» **AIM OF THE EXERCISE**:
Your job with the data below is to output exactly the lines from the one holding "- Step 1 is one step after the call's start" down to the one holding "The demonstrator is", both included, and no others.

» **DATASET SECTION**:
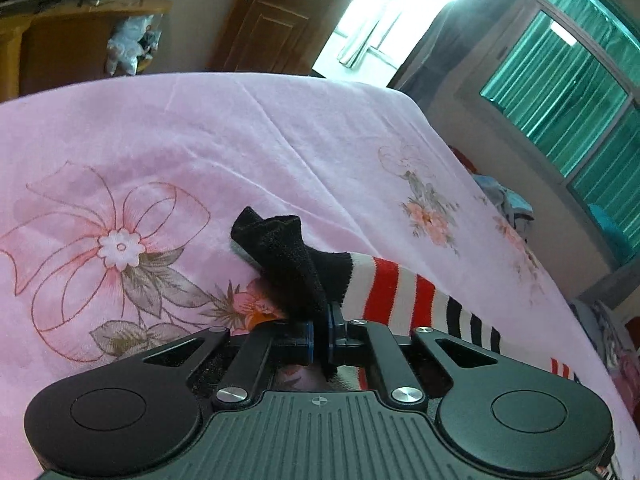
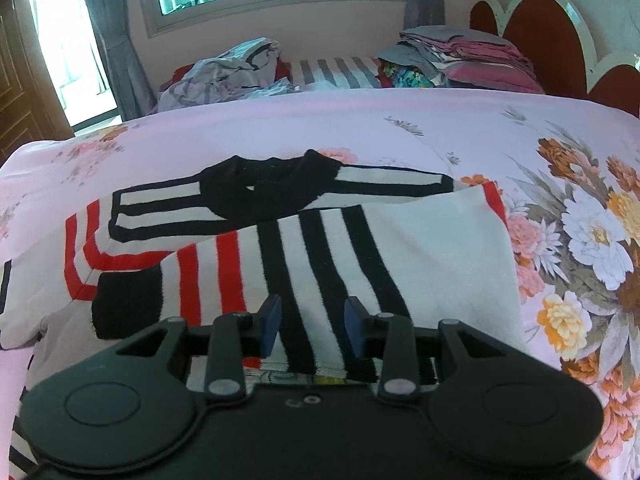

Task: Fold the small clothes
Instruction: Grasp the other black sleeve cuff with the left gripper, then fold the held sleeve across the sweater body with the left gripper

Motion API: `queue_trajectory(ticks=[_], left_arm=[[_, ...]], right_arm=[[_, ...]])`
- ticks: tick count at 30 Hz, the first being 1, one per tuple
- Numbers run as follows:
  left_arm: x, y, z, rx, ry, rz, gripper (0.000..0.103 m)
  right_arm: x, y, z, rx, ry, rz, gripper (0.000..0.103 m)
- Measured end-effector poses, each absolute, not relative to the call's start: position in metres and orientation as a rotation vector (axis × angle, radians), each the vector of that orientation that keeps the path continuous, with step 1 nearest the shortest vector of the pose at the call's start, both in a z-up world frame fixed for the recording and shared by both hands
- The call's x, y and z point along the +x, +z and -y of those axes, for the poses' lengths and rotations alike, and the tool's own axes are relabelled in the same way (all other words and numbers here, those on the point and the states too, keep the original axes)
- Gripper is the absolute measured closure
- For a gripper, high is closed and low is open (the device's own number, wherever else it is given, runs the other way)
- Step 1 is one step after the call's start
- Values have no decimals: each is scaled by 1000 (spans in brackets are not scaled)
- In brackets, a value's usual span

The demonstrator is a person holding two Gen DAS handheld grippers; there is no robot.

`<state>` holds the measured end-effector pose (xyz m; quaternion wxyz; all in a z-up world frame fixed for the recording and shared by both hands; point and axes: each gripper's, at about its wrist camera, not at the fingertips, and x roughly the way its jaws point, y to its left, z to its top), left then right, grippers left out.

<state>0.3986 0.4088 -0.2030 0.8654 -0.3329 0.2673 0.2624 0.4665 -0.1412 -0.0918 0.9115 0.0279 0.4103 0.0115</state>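
Pink floral bedsheet [image 1: 200, 128] underneath. Left gripper [image 1: 319, 336] clamped on black cuff [image 1: 280, 256] of striped knitted sweater [image 2: 320, 240] (white, red, black), lifted off bed. Right gripper [image 2: 312, 320] partly open, hovering over folded sleeve, nothing pinched.

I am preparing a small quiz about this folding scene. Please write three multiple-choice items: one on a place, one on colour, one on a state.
1. Where does the striped sweater lie?
A. on the pink floral bedsheet
B. on a wooden floor
C. in a basket

2. Which colour is the sweater's cuff?
A. green
B. black
C. yellow

3. How are the left tongs?
A. wide open
B. shut on the cuff
C. out of view

Key: 1 A, the sheet shows around the sweater; 2 B, the sleeve end is black; 3 B, the pads pinch the black fabric, while the right tongs stand open.
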Motion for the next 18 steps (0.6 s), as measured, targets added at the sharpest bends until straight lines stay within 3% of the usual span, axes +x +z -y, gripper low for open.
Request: queue_trajectory(ticks=[9,18], left_arm=[[408,-161,-369,-585,471,-510,98],[465,-106,-248,-437,197,-463,98]], right_arm=[[464,-91,159,89,21,-835,68],[465,-85,195,158,25,-803,68]])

» **FINISHED TASK**:
- Step 1 is one step after the call's start
- Values have no decimals: each is scaled by 1000 (spans in brackets are not scaled)
- In brackets, a value's usual span

The demonstrator is a person holding two Gen DAS handheld grippers; there is no robot.

The answer to this exercise is complete.